# [WHAT THE TASK ASKS]
Please repeat the lines below, exactly and only, from the one that holds "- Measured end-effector" through the one that holds "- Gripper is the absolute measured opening".

____

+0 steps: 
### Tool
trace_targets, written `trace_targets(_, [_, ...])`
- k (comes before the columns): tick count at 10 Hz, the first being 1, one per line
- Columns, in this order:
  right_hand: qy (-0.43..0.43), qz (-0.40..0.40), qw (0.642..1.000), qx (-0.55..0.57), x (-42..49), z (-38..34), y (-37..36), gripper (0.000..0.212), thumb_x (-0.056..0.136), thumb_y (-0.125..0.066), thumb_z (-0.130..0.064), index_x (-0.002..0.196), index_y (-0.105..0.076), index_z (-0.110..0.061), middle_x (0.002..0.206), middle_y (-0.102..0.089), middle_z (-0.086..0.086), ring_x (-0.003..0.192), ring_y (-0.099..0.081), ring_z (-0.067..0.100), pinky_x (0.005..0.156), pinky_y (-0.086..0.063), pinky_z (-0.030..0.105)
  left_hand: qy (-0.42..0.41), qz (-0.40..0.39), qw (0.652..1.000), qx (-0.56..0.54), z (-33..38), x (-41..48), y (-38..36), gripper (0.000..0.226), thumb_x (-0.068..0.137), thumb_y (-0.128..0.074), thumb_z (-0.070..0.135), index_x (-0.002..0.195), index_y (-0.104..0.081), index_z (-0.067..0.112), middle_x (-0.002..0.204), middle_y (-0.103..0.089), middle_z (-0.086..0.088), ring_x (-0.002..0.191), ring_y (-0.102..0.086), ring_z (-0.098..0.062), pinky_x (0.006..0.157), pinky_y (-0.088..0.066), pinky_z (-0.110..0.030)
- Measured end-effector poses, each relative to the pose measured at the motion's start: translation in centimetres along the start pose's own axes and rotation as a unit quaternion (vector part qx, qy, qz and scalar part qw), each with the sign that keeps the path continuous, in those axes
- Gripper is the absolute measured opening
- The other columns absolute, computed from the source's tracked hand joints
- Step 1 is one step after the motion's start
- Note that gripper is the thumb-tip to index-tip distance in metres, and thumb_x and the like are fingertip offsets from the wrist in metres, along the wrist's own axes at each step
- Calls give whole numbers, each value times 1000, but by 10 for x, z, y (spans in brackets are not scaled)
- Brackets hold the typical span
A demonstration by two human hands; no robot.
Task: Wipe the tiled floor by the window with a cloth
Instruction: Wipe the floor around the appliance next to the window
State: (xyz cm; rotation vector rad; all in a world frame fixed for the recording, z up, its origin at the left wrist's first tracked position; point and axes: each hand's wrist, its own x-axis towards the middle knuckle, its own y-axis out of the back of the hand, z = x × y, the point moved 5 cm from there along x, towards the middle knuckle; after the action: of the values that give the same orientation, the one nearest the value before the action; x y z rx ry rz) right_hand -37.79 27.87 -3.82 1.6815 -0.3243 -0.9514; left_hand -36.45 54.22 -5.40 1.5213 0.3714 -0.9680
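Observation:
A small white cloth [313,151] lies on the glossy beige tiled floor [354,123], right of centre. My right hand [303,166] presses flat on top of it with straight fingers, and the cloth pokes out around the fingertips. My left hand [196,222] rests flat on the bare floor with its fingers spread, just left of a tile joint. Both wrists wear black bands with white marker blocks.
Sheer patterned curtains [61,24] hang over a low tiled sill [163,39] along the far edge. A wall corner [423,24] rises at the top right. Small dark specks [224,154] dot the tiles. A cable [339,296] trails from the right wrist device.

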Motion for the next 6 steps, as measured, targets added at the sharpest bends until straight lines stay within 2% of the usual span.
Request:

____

# [TASK RESPONSE]
- Measured end-effector poses, each relative to the pose measured at the motion's start: translation in centimetres along the start pose's own axes and rotation as a unit quaternion (vector part qx, qy, qz and scalar part qw), each with the sign that keeps the path continuous, in those axes
- Gripper is the absolute measured opening

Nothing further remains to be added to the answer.